Alguma vez, você já ouviu falar de um cachorro que foi considerado “santo”? Parece uma das histórias do personagem “Chicó”, do clássico Auto da Compadecida, porém ‘Guinefort’ foi um cão lendário que se tornou um ‘mártir’ folclórico na França no século XIII.
Ele era um galgo que, depois de morrer (por ter sido sacrificado pelo dono), foi enterrado em um lugar que acabou se tornando especial.
As pessoas começaram a visitar o local, pois acreditavam que o animal tinha poderes milagrosos e o consideravam um santo, mesmo sem a aprovação oficial da Igreja.
Qual é a história de Guinefort?
A história de Guinefort aconteceu na região de Villars-les-Dombes, perto de Lyon, na França. Guinefort era um cão galgo muito leal e protetor, pertencente a um cavaleiro.
Tudo começou quando o cavaleiro voltou para casa e encontrou o berço de seu filho recém-nascido revirado e o bebê desaparecido. O cão, com o focinho ensanguentado, se aproximou do dono, que, em um momento de raiva e desespero, interpretou mal a situação.
Acreditando que o cão havia atacado a criança, o cavaleiro matou Guinefort com sua espada. Logo depois, porém, ele ouviu o choro do bebê e descobriu que ele estava ileso, ao lado de uma cobra morta.
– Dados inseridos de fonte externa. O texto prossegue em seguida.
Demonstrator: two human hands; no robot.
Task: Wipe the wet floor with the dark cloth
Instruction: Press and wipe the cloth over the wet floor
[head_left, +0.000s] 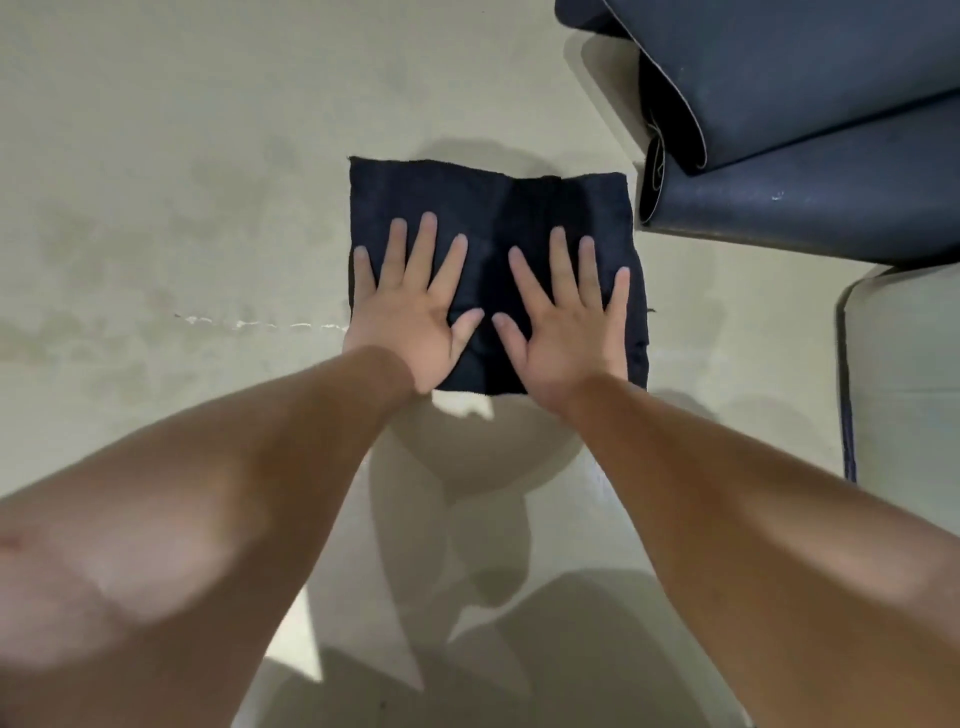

Foi então que o cavaleiro percebeu que o cão havia, na verdade, protegido o bebê do ataque da cobra.
Arrependido por ter matado seu fiel companheiro, o cavaleiro decidiu enterrar o corpo do cão em um poço, cobrindo-o com pedras e plantando árvores ao redor para criar uma espécie de túmulo.
Proibição do culto ao ‘Santo Guinefort’
A notícia do sacrifício de Guinefort se espalhou pela região, e os moradores passaram a venerar o cão como um protetor das crianças. Mães levavam seus bebês doentes ao local para rezar e pedir pela saúde dos pequenos, acreditando que o espírito de Guinefort poderia curá-los.
Apesar da devoção popular, a Igreja não aceitava a ideia de um cão ser considerado santo, vendo isso como uma superstição. Em 1262, o inquisidor dominicano Esteban de Borbón foi enviado à região de Dombes para investigar o culto a “São Guinefort”.
Ele ficou surpreso ao descobrir que os camponeses veneravam um cão como santo e realizavam rituais que considerava pagãos. Em sua obra Tractatus de diversis materiis praedicabilibus, Borbón descreveu detalhadamente o culto e o condenou como herético.
Ele ordenou a destruição do local de veneração, exumou os restos de Guinefort e proibiu qualquer forma de devoção ao cão.
No entanto, apesar de seus esforços, o culto ao animal persistiu por séculos, especialmente nas comunidades rurais que mantiveram viva a tradição oral. Ainda no século XIX, antropólogos franceses documentaram a continuidade dessa devoção na região.